## SUPPLIED MATERIAL
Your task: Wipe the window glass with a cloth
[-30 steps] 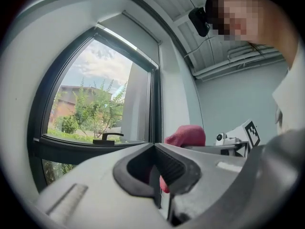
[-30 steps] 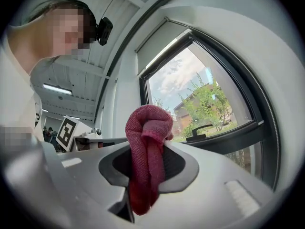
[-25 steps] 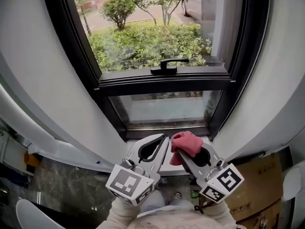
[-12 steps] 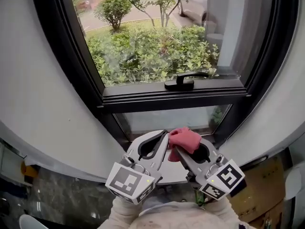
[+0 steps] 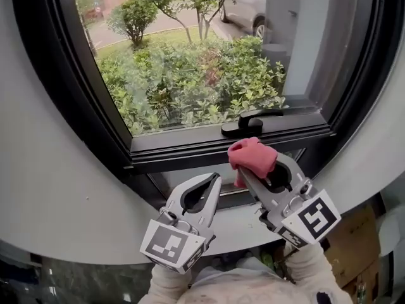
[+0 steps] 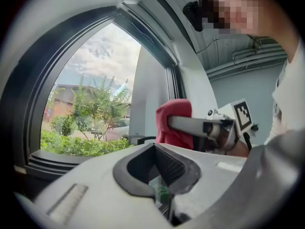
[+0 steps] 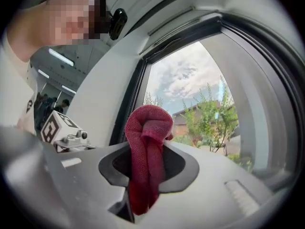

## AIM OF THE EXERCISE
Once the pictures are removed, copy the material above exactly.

## ANSWER SECTION
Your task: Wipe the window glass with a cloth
[-30 steps] 
[-30 steps] 
[-25 steps] 
[-12 steps] 
[+0 steps] 
[+0 steps] 
[+0 steps] 

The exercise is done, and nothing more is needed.